== What you will do ==
Leave every picture out. Set down all the lines below exactly.

---*---

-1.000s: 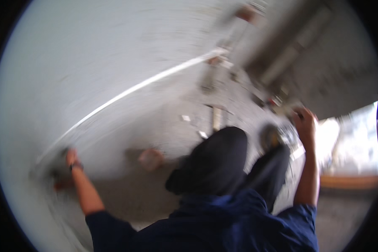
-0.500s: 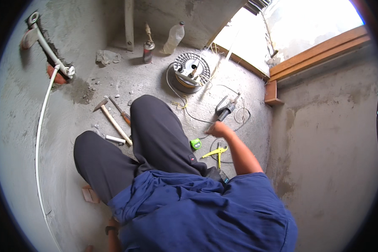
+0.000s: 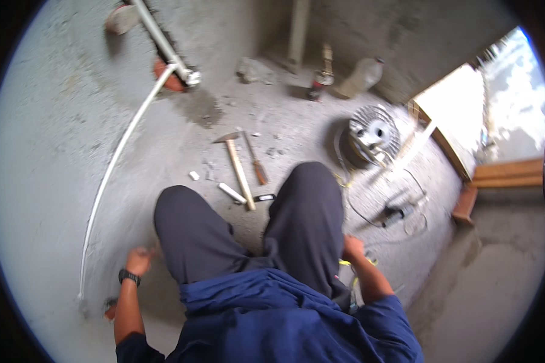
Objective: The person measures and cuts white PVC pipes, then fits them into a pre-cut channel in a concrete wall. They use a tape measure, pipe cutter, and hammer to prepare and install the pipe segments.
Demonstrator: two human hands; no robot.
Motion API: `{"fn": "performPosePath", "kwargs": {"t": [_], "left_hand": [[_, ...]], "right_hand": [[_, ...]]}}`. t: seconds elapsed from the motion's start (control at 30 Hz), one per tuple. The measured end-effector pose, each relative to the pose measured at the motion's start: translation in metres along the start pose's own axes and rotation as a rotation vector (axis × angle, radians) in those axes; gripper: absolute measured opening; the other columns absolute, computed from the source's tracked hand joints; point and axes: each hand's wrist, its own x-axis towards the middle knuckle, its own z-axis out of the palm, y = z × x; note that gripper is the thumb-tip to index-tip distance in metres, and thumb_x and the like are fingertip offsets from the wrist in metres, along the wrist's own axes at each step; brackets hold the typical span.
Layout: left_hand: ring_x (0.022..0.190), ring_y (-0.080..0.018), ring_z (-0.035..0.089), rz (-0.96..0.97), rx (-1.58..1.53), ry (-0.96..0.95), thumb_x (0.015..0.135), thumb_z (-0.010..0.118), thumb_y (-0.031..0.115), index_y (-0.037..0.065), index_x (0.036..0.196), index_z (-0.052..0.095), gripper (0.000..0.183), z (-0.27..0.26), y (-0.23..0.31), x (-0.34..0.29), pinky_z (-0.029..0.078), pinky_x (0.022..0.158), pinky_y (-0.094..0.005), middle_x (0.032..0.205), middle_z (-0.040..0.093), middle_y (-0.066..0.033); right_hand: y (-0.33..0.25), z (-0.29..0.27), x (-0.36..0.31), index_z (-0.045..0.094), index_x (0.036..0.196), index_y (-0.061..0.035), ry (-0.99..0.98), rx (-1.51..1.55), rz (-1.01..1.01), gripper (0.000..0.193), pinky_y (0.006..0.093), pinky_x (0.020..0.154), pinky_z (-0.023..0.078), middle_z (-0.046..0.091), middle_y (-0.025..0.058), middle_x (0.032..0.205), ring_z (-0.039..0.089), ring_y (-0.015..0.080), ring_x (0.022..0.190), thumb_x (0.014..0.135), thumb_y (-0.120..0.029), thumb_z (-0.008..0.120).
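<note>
My left hand point(image 3: 140, 260), with a black watch at the wrist, is beside my left knee near the wall. It is blurred, so the bend of its fingers is unclear. Low beside my right thigh is my right hand point(image 3: 353, 247), its fingers mostly hidden. Bits of a yellow pipe cutter point(image 3: 345, 262) show by that hand. Between and beyond my knees lie a wooden-handled hammer point(image 3: 240, 172), a chisel-like tool with an orange handle point(image 3: 260, 172), a short white pipe piece point(image 3: 231, 193) and a small black item point(image 3: 264, 198).
A cable reel point(image 3: 354, 151) and a corded black power tool point(image 3: 398, 215) lie ahead right. Farther back stand a torch canister point(image 3: 319, 85) and a plastic bottle point(image 3: 363, 77). A white pipe point(image 3: 154, 30) sits in a wall channel; a thinner one point(image 3: 129, 128) runs down from it.
My view has swung, shifting the scene rightward. My right hand has drawn back from near the power tool to my thigh. My left hand has come into view beside my left knee.
</note>
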Motion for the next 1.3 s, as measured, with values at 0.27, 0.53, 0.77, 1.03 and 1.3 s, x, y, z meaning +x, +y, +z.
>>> {"fn": "performPosePath", "kwargs": {"t": [0.27, 0.53, 0.77, 1.03, 1.3], "left_hand": [[0.087, -0.017, 0.064, 0.537, -0.52, 0.711, 0.088, 0.071, -0.003, 0.0, 0.112, 0.068, 0.025, -0.127, 0.243, -0.044, 0.052, 0.081, -0.0309, 0.108, 0.067, -0.0093], [0.082, -0.0149, 0.069, 0.88, -0.948, -0.015, 0.097, 0.072, 0.021, 0.0, 0.121, 0.066, 0.032, -0.122, 0.461, -0.06, 0.058, 0.072, -0.0284, 0.099, 0.067, -0.0095], [0.085, -0.0103, 0.064, 0.197, -1.272, -0.591, 0.104, 0.063, 0.03, 0.004, 0.112, 0.068, 0.028, -0.108, 0.473, -0.069, 0.056, 0.078, -0.0312, 0.097, 0.067, -0.0018], [0.094, -0.017, 0.07, -0.164, -0.986, -0.745, 0.099, 0.071, 0.032, 0.005, 0.103, 0.061, 0.029, -0.175, 0.347, -0.257, 0.059, 0.085, -0.0342, 0.102, 0.067, -0.006], [0.095, -0.0248, 0.071, -0.234, -1.868, -0.183, 0.096, 0.062, 0.007, 0.003, 0.099, 0.059, 0.005, -0.246, 0.136, -0.444, 0.061, 0.083, -0.038, 0.1, 0.068, -0.0116]], "right_hand": [[0.082, -0.228, -0.043, 0.063, 0.126, 0.0094, -0.182, 1.295, 0.219, 0.06, 0.0339, 0.082, 0.054, 0.072, 0.0146, 0.107, 0.068, 0.0231, 0.092, 0.085, -0.034, 0.069], [-0.119, -0.549, 0.002, 0.064, 0.129, 0.001, 0.062, 1.001, -0.536, 0.047, 0.0374, 0.086, 0.055, 0.068, 0.0151, 0.116, 0.067, 0.0234, 0.093, 0.093, -0.028, 0.067], [-0.332, -0.521, -0.043, 0.044, 0.142, 0.0021, 0.087, 0.55, -0.776, 0.071, 0.0496, 0.084, 0.055, 0.066, 0.0277, 0.114, 0.068, 0.0465, 0.096, 0.085, -0.027, 0.075], [-0.283, -0.507, -0.228, 0.055, 0.127, 0.0036, -0.167, 0.358, -0.846, 0.067, 0.0524, 0.074, 0.057, 0.069, 0.0292, 0.098, 0.069, 0.0479, 0.086, 0.092, -0.051, 0.071], [-0.101, -0.645, -0.244, 0.06, 0.136, -0.0074, -0.371, -0.4, -0.977, 0.044, 0.048, 0.101, 0.05, 0.064, 0.0212, 0.131, 0.062, 0.0402, 0.119, 0.102, -0.035, 0.057]]}}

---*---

== Result of this task ==
-1.000s: 
-0.500s: 
+0.000s: 
Objective: The person measures and cuts white PVC pipes, then fits them into a pre-cut channel in a concrete wall. They use a tape measure, pipe cutter, and hammer to prepare and install the pipe segments.
Demonstrator: two human hands; no robot.
Motion API: `{"fn": "performPosePath", "kwargs": {"t": [_], "left_hand": [[_, ...]], "right_hand": [[_, ...]]}}`. t: seconds elapsed from the motion's start (control at 30 Hz), one per tuple. The measured end-effector pose, each relative to the pose measured at the motion's start: translation in metres along the start pose's own axes and rotation as a rotation vector (axis × angle, radians) in those axes; gripper: absolute measured opening; the other columns absolute, computed from the source's tracked hand joints; point and axes: each hand's wrist, its own x-axis towards the middle knuckle, its own z-axis out of the palm, y = z × x; note that gripper is the thumb-tip to index-tip distance in metres, and thumb_x and the like are fingertip offsets from the wrist in metres, along the wrist's own axes at each step; brackets hold the typical span.
Layout: left_hand: ring_x (0.022..0.190), ring_y (-0.080..0.018), ring_z (-0.035..0.089), rz (-0.96..0.97), rx (-1.58..1.53), ry (-0.96..0.95), thumb_x (0.015..0.135), thumb_z (-0.010..0.118), thumb_y (-0.031..0.115), index_y (-0.037..0.065), index_x (0.036..0.196), index_z (-0.052..0.095), gripper (0.000..0.183), z (-0.27..0.26), y (-0.23..0.31), x (-0.34..0.29), pinky_z (-0.029..0.078), pinky_x (0.022..0.158), pinky_y (-0.094..0.005), middle_x (0.032..0.205), middle_z (-0.040..0.093), middle_y (-0.066..0.033); right_hand: y (-0.33..0.25), z (-0.29..0.27), x (-0.36..0.31), index_z (-0.045..0.094), index_x (0.036..0.196), index_y (-0.061..0.035), ry (-0.99..0.98), rx (-1.51..1.55), rz (-1.01..1.01), gripper (0.000..0.193), pinky_y (0.006..0.093), pinky_x (0.020..0.154), pinky_z (-0.023..0.078), middle_z (-0.046..0.091), middle_y (-0.025..0.058), middle_x (0.032..0.205), ring_z (-0.039..0.089), ring_y (-0.015..0.080), ring_x (0.022..0.190), thumb_x (0.014..0.135), thumb_y (-0.120..0.029), thumb_z (-0.008..0.120).
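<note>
My left hand point(image 3: 140, 260), with a black watch at the wrist, is beside my left knee near the wall. It is blurred, so the bend of its fingers is unclear. Low beside my right thigh is my right hand point(image 3: 353, 247), its fingers mostly hidden. Bits of a yellow pipe cutter point(image 3: 345, 262) show by that hand. Between and beyond my knees lie a wooden-handled hammer point(image 3: 240, 172), a chisel-like tool with an orange handle point(image 3: 260, 172), a short white pipe piece point(image 3: 231, 193) and a small black item point(image 3: 264, 198).
A cable reel point(image 3: 354, 151) and a corded black power tool point(image 3: 398, 215) lie ahead right. Farther back stand a torch canister point(image 3: 319, 85) and a plastic bottle point(image 3: 363, 77). A white pipe point(image 3: 154, 30) sits in a wall channel; a thinner one point(image 3: 129, 128) runs down from it.
My view has swung, shifting the scene rightward. My right hand has drawn back from near the power tool to my thigh. My left hand has come into view beside my left knee.
</note>
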Motion for the next 1.3 s, as measured, with values at 0.27, 0.53, 0.77, 1.03 and 1.3 s, x, y, z meaning +x, +y, +z.
>>> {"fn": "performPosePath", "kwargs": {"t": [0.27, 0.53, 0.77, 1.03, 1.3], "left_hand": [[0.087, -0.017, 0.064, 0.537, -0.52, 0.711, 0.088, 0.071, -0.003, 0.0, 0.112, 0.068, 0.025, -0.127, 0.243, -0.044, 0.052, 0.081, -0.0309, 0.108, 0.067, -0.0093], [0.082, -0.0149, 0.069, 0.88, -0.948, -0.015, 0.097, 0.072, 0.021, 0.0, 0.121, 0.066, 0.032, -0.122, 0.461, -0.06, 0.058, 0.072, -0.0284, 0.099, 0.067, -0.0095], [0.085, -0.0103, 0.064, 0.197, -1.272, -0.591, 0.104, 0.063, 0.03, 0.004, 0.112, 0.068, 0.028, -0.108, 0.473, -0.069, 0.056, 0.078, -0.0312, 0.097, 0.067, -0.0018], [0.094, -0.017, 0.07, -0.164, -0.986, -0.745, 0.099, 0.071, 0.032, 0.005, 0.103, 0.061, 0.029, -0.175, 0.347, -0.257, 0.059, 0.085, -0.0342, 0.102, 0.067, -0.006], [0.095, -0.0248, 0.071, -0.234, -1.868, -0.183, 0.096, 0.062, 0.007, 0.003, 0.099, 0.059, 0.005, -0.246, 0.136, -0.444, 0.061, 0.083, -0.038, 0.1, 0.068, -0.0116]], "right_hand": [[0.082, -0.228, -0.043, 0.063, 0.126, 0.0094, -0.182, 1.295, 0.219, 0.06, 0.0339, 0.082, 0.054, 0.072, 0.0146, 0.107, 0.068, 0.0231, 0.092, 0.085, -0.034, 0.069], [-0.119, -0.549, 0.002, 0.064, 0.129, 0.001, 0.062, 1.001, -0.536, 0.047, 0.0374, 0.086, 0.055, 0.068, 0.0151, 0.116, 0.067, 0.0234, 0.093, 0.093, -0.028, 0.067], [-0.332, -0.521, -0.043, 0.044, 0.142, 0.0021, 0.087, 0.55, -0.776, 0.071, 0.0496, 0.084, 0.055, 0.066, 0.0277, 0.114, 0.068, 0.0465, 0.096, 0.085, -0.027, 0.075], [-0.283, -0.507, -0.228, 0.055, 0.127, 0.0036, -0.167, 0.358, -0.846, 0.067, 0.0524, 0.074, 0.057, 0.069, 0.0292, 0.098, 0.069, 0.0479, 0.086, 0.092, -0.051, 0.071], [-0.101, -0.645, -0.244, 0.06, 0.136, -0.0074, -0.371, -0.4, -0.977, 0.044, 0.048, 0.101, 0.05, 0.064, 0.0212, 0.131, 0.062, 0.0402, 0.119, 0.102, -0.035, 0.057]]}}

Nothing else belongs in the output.